## [What you have to do]
In the entries below, find the line with "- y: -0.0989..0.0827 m" and print exactly every line from there up to and including the line with "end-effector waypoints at", with no other lines.

## [Material shown]
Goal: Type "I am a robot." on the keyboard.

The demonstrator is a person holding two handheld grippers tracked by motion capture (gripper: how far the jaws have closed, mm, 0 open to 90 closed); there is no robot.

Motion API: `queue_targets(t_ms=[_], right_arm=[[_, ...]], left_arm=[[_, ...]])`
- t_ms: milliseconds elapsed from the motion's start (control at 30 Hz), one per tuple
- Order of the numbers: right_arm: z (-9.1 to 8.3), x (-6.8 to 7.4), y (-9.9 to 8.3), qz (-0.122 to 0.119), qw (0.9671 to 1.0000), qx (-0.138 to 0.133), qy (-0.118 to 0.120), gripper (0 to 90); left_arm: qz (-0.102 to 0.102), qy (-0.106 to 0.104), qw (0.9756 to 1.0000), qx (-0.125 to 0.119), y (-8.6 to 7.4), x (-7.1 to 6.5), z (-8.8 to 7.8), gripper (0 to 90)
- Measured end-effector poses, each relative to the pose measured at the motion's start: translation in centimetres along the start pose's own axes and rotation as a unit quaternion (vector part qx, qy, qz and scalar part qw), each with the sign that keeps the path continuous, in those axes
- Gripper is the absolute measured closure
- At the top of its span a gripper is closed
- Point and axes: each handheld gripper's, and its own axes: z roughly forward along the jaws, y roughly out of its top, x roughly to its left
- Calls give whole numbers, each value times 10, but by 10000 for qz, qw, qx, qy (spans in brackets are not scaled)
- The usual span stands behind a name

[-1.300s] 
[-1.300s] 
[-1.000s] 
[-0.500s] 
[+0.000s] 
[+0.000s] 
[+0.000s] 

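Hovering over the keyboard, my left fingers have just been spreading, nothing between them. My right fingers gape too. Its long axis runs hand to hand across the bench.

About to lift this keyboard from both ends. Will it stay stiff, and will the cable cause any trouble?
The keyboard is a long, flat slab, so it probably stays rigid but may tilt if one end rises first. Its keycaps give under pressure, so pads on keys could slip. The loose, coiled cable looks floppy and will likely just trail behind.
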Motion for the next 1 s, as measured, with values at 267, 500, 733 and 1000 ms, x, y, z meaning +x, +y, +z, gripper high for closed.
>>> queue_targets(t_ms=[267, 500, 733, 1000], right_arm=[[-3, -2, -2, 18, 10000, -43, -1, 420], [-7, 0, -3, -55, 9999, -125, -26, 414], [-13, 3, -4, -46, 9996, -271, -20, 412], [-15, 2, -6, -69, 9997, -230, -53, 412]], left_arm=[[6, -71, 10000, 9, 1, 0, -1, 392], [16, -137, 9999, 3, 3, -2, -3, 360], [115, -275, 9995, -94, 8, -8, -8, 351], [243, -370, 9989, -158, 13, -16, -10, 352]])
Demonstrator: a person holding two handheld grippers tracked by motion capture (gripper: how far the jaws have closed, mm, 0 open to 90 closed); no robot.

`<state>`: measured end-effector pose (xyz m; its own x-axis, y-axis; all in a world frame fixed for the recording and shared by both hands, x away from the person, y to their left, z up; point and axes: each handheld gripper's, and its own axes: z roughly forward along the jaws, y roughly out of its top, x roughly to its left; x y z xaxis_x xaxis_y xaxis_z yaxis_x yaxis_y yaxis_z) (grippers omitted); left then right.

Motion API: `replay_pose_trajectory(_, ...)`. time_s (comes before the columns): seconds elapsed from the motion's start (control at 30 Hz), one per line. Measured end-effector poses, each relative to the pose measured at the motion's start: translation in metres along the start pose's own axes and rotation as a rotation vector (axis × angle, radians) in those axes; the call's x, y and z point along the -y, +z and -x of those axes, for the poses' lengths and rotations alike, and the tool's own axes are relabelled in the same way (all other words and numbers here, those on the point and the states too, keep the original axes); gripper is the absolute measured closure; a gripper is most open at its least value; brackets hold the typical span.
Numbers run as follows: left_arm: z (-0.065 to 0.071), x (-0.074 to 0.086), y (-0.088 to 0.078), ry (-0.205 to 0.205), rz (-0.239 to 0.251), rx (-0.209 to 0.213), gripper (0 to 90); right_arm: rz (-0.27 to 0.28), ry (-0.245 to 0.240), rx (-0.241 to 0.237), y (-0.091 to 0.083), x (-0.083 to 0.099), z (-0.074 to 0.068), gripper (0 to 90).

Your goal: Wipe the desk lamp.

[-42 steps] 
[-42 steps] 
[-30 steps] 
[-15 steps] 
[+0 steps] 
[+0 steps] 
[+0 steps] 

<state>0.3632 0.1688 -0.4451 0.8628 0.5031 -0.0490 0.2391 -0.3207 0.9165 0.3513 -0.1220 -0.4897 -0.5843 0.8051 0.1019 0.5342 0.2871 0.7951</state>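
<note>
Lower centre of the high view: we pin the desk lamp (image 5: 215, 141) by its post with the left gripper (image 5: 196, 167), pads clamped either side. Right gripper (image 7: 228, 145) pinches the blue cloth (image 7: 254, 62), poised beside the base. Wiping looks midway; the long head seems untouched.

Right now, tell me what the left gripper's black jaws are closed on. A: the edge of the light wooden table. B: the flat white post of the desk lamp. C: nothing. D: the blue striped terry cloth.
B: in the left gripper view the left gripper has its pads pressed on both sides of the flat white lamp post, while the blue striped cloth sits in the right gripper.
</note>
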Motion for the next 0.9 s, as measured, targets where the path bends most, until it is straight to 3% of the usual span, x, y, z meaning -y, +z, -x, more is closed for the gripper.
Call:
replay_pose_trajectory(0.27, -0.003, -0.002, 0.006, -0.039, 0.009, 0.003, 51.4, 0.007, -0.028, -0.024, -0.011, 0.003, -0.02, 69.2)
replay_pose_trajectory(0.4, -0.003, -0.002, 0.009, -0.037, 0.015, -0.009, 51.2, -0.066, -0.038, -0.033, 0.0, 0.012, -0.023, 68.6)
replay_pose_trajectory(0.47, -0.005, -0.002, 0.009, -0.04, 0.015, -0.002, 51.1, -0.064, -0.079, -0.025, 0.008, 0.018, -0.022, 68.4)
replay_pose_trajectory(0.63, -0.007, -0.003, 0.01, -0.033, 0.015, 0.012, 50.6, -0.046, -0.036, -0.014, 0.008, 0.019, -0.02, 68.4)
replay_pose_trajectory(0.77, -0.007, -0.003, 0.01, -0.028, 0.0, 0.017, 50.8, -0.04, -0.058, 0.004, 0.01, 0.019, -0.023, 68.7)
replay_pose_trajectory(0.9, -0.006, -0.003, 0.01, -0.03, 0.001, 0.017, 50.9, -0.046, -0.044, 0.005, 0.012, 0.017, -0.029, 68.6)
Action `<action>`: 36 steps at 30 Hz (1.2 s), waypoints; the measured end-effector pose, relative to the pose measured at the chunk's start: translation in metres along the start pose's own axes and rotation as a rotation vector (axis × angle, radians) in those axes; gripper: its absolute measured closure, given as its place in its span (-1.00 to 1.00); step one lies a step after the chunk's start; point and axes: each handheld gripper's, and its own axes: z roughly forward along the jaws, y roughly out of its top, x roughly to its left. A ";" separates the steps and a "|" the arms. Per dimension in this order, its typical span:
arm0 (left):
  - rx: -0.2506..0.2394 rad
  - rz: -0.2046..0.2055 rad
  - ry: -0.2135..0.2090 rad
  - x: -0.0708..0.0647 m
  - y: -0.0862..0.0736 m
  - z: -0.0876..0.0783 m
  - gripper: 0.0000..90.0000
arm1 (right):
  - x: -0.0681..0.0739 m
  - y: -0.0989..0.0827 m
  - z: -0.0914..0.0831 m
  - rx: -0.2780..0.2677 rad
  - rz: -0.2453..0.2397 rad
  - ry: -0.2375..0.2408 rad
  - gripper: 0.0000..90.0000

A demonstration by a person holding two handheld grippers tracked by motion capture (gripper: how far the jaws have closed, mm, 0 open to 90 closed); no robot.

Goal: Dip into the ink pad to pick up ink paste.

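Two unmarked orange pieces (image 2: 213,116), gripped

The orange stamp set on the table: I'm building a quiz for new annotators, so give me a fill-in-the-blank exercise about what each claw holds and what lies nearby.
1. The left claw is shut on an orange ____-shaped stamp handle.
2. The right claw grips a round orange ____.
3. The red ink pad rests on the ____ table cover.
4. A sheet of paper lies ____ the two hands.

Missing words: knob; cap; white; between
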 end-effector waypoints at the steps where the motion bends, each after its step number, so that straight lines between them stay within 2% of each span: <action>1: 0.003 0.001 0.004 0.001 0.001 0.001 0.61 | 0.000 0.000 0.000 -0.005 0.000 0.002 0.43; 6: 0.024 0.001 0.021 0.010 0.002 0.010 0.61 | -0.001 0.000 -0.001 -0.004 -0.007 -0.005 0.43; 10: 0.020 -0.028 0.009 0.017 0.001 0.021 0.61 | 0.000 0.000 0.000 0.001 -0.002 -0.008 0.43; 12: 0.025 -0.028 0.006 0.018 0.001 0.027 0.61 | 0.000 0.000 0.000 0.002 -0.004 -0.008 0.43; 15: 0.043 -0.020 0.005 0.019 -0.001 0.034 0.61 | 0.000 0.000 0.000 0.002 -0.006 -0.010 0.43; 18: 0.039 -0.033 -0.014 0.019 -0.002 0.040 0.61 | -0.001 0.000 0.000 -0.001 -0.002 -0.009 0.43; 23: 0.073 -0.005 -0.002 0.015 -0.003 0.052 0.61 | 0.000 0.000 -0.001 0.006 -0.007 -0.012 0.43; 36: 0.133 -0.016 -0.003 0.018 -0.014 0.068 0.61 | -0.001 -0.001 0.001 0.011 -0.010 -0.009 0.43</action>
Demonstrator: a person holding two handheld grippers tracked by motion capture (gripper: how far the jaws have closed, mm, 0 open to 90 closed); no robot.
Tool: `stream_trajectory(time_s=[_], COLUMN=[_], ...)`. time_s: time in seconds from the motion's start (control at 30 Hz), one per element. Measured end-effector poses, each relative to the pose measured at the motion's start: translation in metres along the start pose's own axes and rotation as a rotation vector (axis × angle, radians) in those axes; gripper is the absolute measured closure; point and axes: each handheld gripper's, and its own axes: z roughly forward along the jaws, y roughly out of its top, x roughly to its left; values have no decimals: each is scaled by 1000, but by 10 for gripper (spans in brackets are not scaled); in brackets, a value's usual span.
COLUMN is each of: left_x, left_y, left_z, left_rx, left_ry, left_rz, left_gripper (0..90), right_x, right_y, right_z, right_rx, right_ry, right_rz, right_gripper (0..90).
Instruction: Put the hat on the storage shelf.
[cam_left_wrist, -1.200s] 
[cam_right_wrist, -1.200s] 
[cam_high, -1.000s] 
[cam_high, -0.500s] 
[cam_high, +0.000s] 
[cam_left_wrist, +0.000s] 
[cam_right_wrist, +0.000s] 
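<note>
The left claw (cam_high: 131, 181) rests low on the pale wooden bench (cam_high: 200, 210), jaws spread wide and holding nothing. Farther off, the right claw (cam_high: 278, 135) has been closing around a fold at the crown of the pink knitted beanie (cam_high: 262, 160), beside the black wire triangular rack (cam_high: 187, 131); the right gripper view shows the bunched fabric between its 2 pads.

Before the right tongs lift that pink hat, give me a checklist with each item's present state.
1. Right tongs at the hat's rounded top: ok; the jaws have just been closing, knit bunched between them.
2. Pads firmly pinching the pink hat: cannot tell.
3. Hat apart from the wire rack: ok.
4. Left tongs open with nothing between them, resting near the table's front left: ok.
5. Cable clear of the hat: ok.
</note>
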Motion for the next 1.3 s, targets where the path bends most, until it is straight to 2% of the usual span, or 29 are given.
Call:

## [Solution for this exercise]
  - y: -0.0989..0.0827 m
  - z: -0.0914..0.0831 m
  - rx: -0.2780..0.2677 rad
  - rz: -0.2453..0.2397 rad
  - ry: -0.2375..0.2408 rad
  - gripper: 0.0000..90.0000

A demonstration by a person holding two handheld grippers tracked by motion capture (gripper: how far the jaws have closed, mm, 0 open to 90 closed); no robot.

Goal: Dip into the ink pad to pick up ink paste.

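Two unmarked orange pieces (image 2: 213,116), gripped

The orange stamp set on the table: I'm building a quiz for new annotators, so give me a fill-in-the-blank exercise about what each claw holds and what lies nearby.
1. The left claw is shut on an orange ____-shaped stamp handle.
2. The right claw grips a round orange ____.
3. The red ink pad rests on the ____ table cover.
4. A sheet of paper lies ____ the two hands.

Missing words: knob; cap; white; between
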 end-effector waypoints at the steps where the motion bends, each after its step number, so that straight lines between them stay within 2% of each span: <action>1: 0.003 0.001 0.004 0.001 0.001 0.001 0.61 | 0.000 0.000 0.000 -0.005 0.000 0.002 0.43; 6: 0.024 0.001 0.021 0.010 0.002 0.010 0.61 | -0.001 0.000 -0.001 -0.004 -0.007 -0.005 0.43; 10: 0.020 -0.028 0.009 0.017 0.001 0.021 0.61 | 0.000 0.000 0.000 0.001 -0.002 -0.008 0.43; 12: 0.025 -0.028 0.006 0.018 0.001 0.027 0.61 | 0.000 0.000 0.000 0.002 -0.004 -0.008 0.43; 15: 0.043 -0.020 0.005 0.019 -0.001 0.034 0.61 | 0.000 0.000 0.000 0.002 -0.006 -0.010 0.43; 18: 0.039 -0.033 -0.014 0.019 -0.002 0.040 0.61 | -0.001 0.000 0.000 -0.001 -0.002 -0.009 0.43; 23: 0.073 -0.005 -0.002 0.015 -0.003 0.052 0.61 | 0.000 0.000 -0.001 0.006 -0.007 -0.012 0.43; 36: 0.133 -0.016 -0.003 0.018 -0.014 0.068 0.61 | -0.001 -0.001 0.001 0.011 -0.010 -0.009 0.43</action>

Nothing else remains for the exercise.